“And Jesus said to them, ‘Go into the world and proclaim the Gospel to all creation.”
(Mark 16. 15)
This past week the Church celebrated the Feast of the Ascension, the taking up into heaven of Jesus’ resurrected body forty days after Easter. The Ascension is often depicted as the beginning of the Church’s wait for Christ’s Second Coming, when Jesus will return at the end of the ages in order to judge the earth. If waiting is a characteristic of Christian life, existing as we do between the Ascension and the end of times, then what does this waiting look like and how does it feel?
Waiting can sometimes be a conditioned response that builds upon excitement and rewards attentiveness. Think of Christmas Eve as a child: we all know presents are coming, we are excited, and our patience (even our impatience) will be rewarded with gifts the next day. Maybe this kind of waiting is something like the Christian life? We wait with excitement for the coming of Jesus and we will be rewarded. That’s not a bad picture of Christian waiting, but I don’t think it’s really the kind of waiting that Jesus expects us to be doing. Let me explain why.
The type of waiting that is conditioned by expectation of reward is ultimately unsustainable.
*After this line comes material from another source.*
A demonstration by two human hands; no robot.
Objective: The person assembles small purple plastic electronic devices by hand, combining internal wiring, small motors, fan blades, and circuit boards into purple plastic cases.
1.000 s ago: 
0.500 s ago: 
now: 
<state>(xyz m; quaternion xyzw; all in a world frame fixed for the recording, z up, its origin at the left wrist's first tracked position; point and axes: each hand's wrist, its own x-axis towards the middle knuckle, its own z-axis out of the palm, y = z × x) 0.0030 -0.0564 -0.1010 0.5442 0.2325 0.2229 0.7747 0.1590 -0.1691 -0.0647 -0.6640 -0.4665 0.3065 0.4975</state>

If all we do is wait around for the desire to see Jesus’ return be fulfilled, I dare say we will be either disappointed or burn out.
In terms of disappointment, think of the recent, silly predictions of Christ’s Second Coming by an American evangelist. The predicted day and hour came and went, but nothing happened other than that the evangelist’s bank balance had increased dramatically as people signed over their life savings to him. Those convinced by the wild prediction of the evangelist, foolish as he and they were, surely felt a deep-seated disappointment that, in some cases, has shattered their faith.
In terms of burning out, we might think of the Russian psychologist, Pavlov, who pioneered in the techniques of conditioning the behaviour of dogs. Pavlov first rang a bell, and then a second later gave them some meat. After doing this a few times, he rang the bell but did not give them the meat. Even though the dogs did not get the meat, they salivated - their whole system was conditioned to respond to the idea they would soon receive meat. Pavlov next extended the time between ringing the bell and giving the dogs meat. It was quite successful at first but Pavlov finally ran into a problem. It seems that after a certain period of time the dogs would not salivate as he had hoped they would - instead they would fall asleep! They concentrated so much on what they were waiting for that they had no energy left to keep themselves awake with. So it is with Christians too who focus so much energy on trying to discern the future: they are asleep to the present, burnt out and unable to pay attention to the needs of those around them.
We are, of course, neither fools nor dogs. The Gospel this evening makes it clear that Jesus directs his followers to an active and present-oriented waiting. Our attention is not supposed to be focused so much on Christ's return - or on the next thing that we want to have happen in our lives – that we end up forgetting what else is going on, or that we end up falling asleep on the job. In the times between, our eyes are meant to be fixed on the present moment that God has given us. We are called to live now in the way God intended us - rather to live in the future.
And the shape of this active, present-oriented waiting? The Gospel this evening is clear: proclaim the Gospel, baptise the world, and give signs of God’s greatness. Waiting is dynamic; waiting has the urgent edge of mission; waiting trusts that we co-operate now with Jesus at the right hand of the Father, the place of power, wholeness, and hope. May we all wait in this life-giving way, every day. Amen.